> **Exercise**:
Identify and copy all lines of the material where the string "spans" is found.
───── Given data ─────
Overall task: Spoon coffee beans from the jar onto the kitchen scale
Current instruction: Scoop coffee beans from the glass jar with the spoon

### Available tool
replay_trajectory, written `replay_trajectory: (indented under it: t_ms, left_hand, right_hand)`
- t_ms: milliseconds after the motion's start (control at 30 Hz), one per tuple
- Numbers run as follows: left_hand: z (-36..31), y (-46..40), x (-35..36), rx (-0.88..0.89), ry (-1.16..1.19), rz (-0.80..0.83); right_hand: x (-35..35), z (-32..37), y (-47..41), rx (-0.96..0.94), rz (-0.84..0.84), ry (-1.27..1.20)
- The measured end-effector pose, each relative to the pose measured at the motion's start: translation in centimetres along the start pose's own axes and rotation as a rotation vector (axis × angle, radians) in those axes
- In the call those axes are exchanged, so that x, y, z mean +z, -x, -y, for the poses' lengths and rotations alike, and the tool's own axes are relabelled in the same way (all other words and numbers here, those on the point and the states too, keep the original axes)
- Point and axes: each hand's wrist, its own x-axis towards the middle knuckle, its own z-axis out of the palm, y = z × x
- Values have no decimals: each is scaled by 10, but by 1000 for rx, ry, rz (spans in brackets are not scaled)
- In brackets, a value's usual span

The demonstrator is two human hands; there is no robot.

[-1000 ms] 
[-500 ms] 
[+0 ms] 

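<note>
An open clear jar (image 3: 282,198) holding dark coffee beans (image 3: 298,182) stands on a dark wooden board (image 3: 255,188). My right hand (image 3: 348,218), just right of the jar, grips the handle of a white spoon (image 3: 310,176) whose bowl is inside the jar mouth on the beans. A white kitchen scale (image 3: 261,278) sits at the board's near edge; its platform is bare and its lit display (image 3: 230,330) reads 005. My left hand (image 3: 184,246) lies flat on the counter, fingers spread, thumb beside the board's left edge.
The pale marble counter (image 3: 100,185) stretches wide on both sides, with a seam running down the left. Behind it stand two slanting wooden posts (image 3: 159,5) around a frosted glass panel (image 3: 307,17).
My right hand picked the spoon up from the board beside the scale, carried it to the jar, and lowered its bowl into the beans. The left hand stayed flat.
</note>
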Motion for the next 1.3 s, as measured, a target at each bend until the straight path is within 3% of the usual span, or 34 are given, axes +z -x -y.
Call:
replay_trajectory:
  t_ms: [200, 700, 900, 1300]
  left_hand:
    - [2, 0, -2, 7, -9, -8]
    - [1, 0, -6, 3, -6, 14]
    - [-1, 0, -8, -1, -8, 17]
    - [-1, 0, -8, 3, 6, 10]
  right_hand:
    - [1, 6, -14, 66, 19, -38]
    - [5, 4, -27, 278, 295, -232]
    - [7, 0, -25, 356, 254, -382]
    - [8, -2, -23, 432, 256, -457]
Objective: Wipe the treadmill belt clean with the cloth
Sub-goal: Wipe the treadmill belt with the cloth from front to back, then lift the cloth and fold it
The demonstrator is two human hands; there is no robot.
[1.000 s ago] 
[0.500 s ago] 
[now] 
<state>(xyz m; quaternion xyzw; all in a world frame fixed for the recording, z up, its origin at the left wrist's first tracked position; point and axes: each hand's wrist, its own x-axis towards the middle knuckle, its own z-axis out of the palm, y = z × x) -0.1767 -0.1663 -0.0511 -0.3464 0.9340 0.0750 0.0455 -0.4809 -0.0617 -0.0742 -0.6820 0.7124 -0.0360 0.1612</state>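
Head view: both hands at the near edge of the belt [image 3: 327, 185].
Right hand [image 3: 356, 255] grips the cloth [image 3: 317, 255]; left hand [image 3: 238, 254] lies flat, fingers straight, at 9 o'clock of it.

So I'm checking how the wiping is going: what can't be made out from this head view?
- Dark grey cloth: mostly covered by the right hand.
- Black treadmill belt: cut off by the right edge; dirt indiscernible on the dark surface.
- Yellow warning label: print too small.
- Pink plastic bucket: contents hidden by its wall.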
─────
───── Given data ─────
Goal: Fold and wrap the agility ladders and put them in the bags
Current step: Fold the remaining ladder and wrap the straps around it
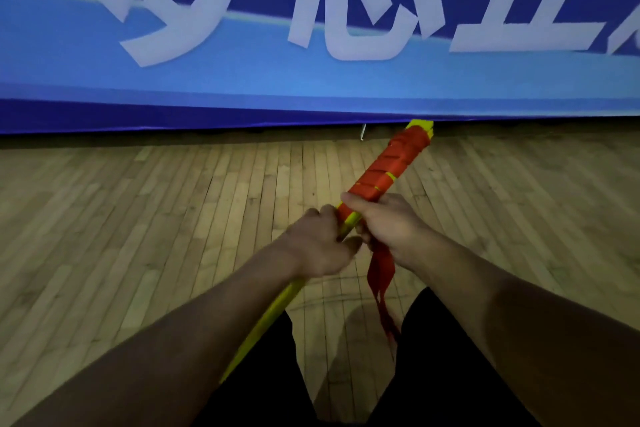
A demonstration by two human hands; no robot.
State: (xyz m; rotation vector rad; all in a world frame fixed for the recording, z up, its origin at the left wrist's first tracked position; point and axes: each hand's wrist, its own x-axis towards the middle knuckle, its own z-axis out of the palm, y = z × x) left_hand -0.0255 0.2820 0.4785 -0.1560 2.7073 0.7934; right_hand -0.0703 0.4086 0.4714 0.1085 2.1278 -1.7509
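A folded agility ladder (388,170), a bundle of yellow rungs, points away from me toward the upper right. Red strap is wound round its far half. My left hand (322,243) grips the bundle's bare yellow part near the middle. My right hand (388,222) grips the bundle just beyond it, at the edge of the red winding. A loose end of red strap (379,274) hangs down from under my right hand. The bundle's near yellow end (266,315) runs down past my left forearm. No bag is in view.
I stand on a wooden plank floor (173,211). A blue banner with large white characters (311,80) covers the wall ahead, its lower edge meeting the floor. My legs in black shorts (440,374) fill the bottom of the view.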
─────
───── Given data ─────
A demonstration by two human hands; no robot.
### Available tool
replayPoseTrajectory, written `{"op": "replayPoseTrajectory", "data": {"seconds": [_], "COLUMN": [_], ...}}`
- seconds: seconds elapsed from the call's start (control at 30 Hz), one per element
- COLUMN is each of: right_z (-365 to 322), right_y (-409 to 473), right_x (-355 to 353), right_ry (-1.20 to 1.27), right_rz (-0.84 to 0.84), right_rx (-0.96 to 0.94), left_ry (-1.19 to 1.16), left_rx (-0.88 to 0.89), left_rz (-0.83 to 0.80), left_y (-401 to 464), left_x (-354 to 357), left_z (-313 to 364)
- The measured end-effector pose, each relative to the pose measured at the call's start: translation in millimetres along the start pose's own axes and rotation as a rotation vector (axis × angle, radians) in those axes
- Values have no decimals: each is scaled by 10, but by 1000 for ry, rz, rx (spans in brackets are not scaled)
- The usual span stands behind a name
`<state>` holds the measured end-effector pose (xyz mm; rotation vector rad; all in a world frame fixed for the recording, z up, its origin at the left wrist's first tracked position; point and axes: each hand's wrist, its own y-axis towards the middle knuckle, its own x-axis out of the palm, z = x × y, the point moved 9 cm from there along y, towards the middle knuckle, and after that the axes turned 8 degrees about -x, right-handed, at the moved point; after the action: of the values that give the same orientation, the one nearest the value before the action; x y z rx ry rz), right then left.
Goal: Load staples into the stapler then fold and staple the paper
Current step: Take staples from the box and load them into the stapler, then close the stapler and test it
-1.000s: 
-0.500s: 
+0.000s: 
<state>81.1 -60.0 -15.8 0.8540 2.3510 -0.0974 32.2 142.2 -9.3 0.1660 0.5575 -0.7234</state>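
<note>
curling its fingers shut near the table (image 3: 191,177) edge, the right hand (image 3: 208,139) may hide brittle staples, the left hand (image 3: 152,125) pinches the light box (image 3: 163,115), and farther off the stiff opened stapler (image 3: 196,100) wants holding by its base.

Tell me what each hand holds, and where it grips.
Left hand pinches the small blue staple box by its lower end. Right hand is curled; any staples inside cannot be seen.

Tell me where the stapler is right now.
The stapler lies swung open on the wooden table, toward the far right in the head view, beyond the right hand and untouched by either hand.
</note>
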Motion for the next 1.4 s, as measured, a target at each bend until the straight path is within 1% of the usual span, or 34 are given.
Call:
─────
> **Exercise result**:
- Values have no decimals: each is scaled by 10, but by 1000 for rx, ry, rz (spans in brackets are not scaled)
- Values have no decimals: each is scaled by 10, but by 1000 for ry, rz, rx (spans in brackets are not scaled)

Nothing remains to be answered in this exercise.